>>>>

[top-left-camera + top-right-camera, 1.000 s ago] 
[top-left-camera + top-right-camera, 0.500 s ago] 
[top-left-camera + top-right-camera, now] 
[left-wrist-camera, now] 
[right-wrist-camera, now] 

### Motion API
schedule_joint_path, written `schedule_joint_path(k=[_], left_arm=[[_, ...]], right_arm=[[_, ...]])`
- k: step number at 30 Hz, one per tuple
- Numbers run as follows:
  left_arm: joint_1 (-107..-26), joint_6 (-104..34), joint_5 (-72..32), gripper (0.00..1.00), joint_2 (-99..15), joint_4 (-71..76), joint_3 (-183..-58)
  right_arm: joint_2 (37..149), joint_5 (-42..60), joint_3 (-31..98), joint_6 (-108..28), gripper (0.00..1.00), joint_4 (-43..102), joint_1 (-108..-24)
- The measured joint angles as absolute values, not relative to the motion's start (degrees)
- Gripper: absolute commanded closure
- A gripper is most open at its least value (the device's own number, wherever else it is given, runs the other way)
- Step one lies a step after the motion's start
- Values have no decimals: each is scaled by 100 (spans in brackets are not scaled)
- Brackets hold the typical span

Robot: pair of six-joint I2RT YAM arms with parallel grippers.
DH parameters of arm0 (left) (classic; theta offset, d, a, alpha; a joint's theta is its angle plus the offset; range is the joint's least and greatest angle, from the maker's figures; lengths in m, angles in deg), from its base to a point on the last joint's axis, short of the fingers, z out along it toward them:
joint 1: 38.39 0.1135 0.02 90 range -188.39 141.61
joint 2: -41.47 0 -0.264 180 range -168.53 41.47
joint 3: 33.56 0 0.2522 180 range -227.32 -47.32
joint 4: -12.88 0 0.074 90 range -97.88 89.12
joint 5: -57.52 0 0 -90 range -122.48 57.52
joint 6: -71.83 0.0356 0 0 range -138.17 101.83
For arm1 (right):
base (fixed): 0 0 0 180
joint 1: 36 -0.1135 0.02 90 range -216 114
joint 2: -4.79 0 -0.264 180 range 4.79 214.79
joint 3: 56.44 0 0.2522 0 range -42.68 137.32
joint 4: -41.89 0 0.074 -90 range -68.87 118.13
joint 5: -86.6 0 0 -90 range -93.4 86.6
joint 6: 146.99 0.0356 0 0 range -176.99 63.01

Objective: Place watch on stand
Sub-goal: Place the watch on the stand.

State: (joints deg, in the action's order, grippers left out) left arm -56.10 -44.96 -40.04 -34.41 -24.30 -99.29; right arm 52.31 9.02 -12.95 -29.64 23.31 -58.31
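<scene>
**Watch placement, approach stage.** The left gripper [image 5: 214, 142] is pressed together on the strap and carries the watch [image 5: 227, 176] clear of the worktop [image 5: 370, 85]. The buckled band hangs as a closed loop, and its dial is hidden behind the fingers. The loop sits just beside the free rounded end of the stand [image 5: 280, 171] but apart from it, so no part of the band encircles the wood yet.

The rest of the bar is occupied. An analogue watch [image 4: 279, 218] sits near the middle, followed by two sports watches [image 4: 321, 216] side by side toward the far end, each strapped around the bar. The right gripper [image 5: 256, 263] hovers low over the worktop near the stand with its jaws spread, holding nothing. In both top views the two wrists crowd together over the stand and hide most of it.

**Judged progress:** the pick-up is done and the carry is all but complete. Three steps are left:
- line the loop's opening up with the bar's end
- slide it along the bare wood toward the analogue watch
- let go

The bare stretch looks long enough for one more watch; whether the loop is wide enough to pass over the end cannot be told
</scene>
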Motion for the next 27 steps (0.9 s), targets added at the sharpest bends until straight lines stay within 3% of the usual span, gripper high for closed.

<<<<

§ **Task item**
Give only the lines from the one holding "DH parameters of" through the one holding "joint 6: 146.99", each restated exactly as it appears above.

§ **Response to the exercise**
DH parameters of arm0 (left) (classic; theta offset, d, a, alpha; a joint's theta is its angle plus the offset; range is the joint's least and greatest angle, from the maker's figures; lengths in m, angles in deg), from its base to a point on the last joint's axis, short of the fingers, z out along it toward them:
joint 1: 38.39 0.1135 0.02 90 range -188.39 141.61
joint 2: -41.47 0 -0.264 180 range -168.53 41.47
joint 3: 33.56 0 0.2522 180 range -227.32 -47.32
joint 4: -12.88 0 0.074 90 range -97.88 89.12
joint 5: -57.52 0 0 -90 range -122.48 57.52
joint 6: -71.83 0.0356 0 0 range -138.17 101.83
For arm1 (right):
base (fixed): 0 0 0 180
joint 1: 36 -0.1135 0.02 90 range -216 114
joint 2: -4.79 0 -0.264 180 range 4.79 214.79
joint 3: 56.44 0 0.2522 0 range -42.68 137.32
joint 4: -41.89 0 0.074 -90 range -68.87 118.13
joint 5: -86.6 0 0 -90 range -93.4 86.6
joint 6: 146.99 0.0356 0 0 range -176.99 63.01

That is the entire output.